Há dez anos, conhecíamos nas telas do cinema o sistema operacional Samantha. Intuitivo e sensível, ele também tinha um gênero marcado: o feminino. Na trama de “Her”, filme de Spike Jonze, lançado em 2013, acompanhamos como a ferramenta virtual deixa de ser apenas um sistema operacional revolucionário e se transforma na namorada do solitário Theodore. Muita coisa mudou desde o lançamento do filme, e, mesmo que as assistentes virtuais ainda não sejam como Samantha, elas compartilham algo muito significativo com ela: têm vozes femininas. Algumas gigantes da tecnologia, como Google e Apple, até dizem que as ferramentas não têm gênero, mas a percepção dos usuários é outra: elas são entendidas como mulheres.

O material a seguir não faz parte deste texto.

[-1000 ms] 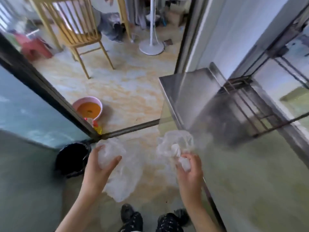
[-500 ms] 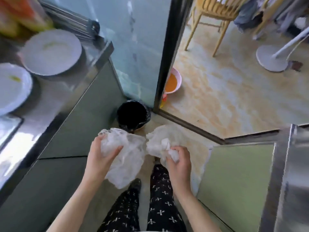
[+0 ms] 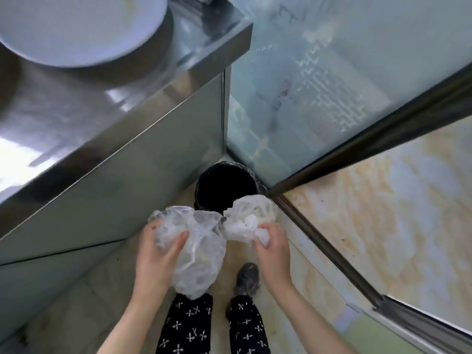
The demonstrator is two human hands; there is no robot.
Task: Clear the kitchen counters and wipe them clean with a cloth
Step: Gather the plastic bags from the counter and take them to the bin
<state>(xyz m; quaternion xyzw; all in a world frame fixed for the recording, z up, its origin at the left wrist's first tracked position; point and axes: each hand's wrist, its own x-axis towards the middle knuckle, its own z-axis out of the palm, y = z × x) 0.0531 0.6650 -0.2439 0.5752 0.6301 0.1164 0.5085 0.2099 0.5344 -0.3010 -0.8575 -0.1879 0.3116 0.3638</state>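
Two hands work low in front of the body, each gripping crumpled thin plastic; the left hand (image 3: 155,254) curls its fingers and thumb round a translucent plastic bag (image 3: 201,251), which hangs down as far as the patterned trousers (image 3: 189,325) in this view; the right hand (image 3: 272,254) pinches a whiter plastic bundle (image 3: 251,218) between thumb and curled fingers; the two bunches touch at their inner edges, and whether they are one piece I cannot tell; both are held just on the near side of a black bin (image 3: 224,185), which stands on the floor in the corner between the cabinet front (image 3: 127,180) and the frosted glass door (image 3: 332,72); the stainless steel counter (image 3: 76,118) runs up the left side, apart from the hands, with a white plate (image 3: 84,26) resting on it near its far end; a dark door frame (image 3: 383,134) slants across the right; one grey shoe (image 3: 246,278) shows beside the right hand.
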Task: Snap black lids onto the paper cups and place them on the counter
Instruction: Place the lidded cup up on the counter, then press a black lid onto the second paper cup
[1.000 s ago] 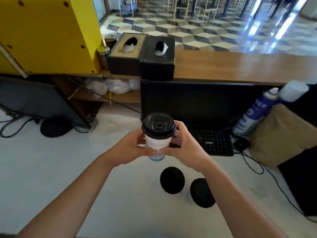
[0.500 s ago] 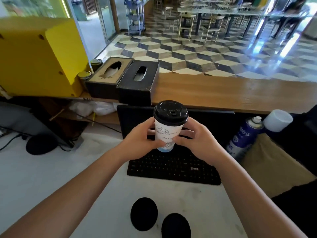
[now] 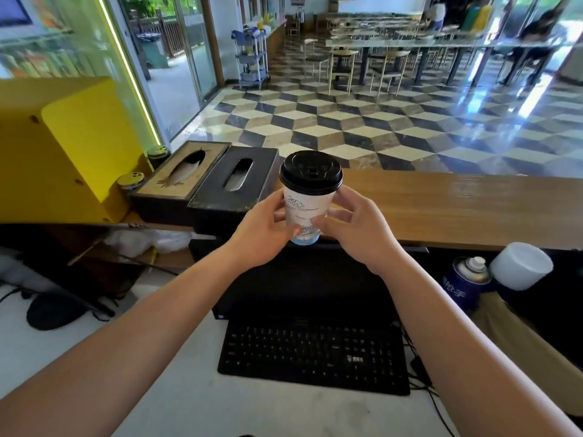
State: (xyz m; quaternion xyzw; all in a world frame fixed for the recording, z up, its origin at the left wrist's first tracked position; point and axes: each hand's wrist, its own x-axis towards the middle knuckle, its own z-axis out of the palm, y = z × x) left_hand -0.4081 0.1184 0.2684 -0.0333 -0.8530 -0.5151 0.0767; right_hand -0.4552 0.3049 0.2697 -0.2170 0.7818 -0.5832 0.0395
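head view: the wooden counter [image 3: 457, 209] spans the background. the left hand [image 3: 265, 234] and right hand [image 3: 356, 231] curl their fingers round a white printed paper cup [image 3: 307, 206], held upright in the air at the counter's near edge, beside a black tissue box [image 3: 233, 181]. its black lid [image 3: 310, 170] sits level on the rim.

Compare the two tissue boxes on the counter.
The tan tissue box has a pale, scuffed top; the black tissue box is dark all over. Tissue fills most of the tan box's slot, only the near end of the black box's. Both are slotted on top, side by side on the wooden counter.
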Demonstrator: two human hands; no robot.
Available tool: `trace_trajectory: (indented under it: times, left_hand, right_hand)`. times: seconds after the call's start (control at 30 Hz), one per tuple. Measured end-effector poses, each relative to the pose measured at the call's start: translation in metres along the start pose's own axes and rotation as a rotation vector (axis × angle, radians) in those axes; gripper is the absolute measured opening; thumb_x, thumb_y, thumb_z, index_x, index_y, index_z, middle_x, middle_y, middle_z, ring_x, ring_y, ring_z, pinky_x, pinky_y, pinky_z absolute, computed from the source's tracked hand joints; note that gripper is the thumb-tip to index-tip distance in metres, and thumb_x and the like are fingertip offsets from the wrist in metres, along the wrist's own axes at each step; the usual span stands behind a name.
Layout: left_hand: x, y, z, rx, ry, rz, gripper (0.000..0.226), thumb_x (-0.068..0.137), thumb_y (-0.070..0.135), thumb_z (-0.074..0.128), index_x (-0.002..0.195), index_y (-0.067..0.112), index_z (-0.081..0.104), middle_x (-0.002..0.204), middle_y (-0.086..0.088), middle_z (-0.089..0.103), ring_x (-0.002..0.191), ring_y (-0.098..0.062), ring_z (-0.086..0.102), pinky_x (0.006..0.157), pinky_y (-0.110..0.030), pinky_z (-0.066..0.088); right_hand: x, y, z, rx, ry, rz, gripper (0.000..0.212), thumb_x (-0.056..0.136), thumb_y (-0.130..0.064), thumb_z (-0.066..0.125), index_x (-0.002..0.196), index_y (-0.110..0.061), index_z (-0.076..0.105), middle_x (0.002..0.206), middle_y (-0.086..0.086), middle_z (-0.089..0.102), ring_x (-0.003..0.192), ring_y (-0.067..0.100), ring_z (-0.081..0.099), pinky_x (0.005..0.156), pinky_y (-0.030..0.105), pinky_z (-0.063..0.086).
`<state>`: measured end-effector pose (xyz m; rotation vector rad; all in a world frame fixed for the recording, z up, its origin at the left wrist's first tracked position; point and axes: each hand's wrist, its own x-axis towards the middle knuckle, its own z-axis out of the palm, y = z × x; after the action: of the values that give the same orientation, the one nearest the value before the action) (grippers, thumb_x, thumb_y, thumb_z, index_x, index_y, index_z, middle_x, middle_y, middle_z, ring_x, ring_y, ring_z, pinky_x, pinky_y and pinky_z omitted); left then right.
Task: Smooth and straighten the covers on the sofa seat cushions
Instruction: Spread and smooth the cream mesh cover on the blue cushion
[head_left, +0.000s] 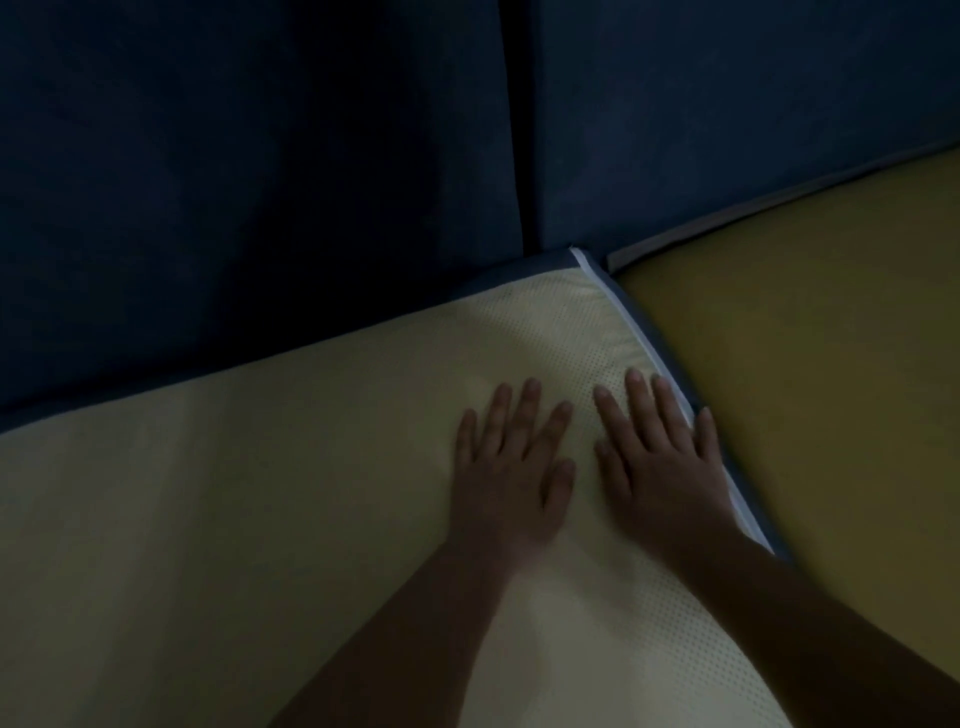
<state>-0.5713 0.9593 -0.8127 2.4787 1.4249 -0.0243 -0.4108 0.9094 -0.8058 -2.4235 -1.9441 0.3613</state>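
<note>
While both hands lie flat with fingers straight on the pale cover, the left hand and right hand press near its white edge. Pushing too hard sideways could bunch it against the yellow cushion.

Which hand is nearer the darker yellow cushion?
Right. The right hand lies at the edge of the pale cushion, beside the darker yellow cushion; the left hand rests further in.
</note>
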Motion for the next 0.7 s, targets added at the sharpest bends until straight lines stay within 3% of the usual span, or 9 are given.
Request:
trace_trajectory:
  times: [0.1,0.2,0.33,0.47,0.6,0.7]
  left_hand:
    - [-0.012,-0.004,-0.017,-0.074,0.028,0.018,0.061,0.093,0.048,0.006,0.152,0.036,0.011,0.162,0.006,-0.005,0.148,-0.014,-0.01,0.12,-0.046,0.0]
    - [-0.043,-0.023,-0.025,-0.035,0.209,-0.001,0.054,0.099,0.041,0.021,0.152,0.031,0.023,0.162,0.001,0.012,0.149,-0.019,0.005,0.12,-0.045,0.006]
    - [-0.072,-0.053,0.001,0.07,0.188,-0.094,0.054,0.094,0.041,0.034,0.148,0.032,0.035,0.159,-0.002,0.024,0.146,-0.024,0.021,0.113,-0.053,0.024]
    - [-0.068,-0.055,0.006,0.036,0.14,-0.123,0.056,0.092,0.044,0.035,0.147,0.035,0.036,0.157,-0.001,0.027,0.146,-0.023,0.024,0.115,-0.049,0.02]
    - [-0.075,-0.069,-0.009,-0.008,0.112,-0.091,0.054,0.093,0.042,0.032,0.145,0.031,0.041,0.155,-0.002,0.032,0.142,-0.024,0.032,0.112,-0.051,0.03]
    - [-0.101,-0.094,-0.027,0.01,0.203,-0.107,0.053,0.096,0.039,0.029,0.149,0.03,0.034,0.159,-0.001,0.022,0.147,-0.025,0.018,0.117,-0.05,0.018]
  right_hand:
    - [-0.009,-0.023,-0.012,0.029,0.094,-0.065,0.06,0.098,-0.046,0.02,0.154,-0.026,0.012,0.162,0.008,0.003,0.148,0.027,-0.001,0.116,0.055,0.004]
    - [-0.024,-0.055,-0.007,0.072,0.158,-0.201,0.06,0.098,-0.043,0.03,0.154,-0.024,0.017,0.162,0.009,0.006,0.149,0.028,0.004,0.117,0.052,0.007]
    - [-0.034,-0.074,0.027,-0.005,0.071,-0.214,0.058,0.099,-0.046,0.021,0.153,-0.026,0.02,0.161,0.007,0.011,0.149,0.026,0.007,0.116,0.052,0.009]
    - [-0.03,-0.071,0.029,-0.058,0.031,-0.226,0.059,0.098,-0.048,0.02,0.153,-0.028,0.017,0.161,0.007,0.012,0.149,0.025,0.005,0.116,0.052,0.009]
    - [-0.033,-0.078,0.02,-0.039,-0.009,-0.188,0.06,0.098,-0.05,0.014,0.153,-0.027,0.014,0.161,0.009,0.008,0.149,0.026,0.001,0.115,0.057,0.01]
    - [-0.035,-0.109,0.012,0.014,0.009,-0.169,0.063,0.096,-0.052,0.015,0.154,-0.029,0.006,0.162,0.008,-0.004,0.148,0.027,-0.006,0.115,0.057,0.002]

A própria opção por vozes e personalidades que se assemelham àquilo que acreditamos serem características femininas não acontece por acaso. São fruto de escolhas mercadológicas e muitos testes. Até mesmo a ciência já buscou entender o tema. Um estudo publicado em 2017 por pesquisadores da Universidade de Indiana, nos Estados Unidos, demonstrou que usuários de smartphones, tanto homens quanto mulheres, preferem assistentes virtuais com vozes femininas. O relatório, porém, demonstrou que a preferência não é válida para todos os temas, já que os entrevistados preferiam ouvir vozes masculinas quando buscavam sobre questões relacionadas à tecnologia e computadores, por exemplo. Mas, se o assunto era “amor”, “relacionamentos” ou outros semelhantes, vozes femininas eram as preferidas.
Doutora em comunicação e pesquisadora de gênero, sexualidade e comunicação da Universidade Federal de Minas Gerais (UFMG), Dayanne Barreto explica que essa preferência acontece justamente porque os papéis de gênero ainda são muito fortes na sociedade e no imaginário das pessoas, impactando, portanto, aquilo que elas vão identificar como habilidades e papéis femininos e masculinos. “Quando pensamos no desenvolvimento de produtos digitais e plataformas, temos que entender isso como parte dos processos sociais que acontecem. Da mesma forma que as redes sociais e as assistentes virtuais vão mudar a nossa vida e a forma como vemos as coisas, elas também vão no universo, no mundo social, para buscar as características que elas vão utilizar para evitar estranhamento”, pontua. “Nesses casos de assistentes virtuais, se a gente parar para pensar, o que elas queriam passar em termos de emoção e sentimento para as pessoas? Habilidade de organização, elas são gentis. É aquela coisa do acordar de manhã e ter aquela voz amigável te dando bom-dia. Docilidade. E esses são atributos que, socialmente, são reconhecidos como femininos”, acrescenta.
Embora essas escolhas sejam justificadas por testes, pesquisas e por opção dos próprios usuários, Dayanne pontua que elas não deixam de reforçar estereótipos de gênero e preconceitos. “Quando vamos produzir qualquer produto cultural, temos a possibilidade de questionar coisas que são problemáticas, que estigmatizam as pessoas, mas também podemos reforçar esses estereótipos. É isso que acontece com as assistentes virtuais. A mulher fica sendo aquela figura gentil, que resolve as coisas, que organiza. Há um interesse mercadológico nisso, de gerar conforto, mas ao mesmo tempo é algo que reafirma e alimenta esses padrões”, observa.
Além disso, a representação dessas assistentes como mulheres reflete outra questão problemática: a falta de diversidade no mercado tecnológico. Segundo a Unesco, assistentes virtuais são programadas majoritariamente por homens, que representam 90% da força de trabalho na criação de inteligências artificiais. “Estudos mostram que é uma área predominantemente masculina, principalmente em cargos mais altos. Se eu produzo algo, de certa forma, vou carregar um pouco de mim. E não vou dizer que todo homem vai ser necessariamente machista, mas o machismo é algo que está no imaginário, e quem costuma fazer o papel de questionar é quem mais sofre com isso, que são as mulheres”, pontua.
Para a pesquisadora, uma forma de mudar esse cenário é diversificando as equipes. “Uma consultoria de diversidade também pode ajudar a resolver esse problema. Porque, quando produzimos coisas que vão fazer parte do nosso cotidiano, há uma responsabilidade envolvida”, afirma. Dayanne observa ainda que o interessante seria que ferramentas e produtos tecnológicos também ajudassem a combater preconceitos e estereótipos.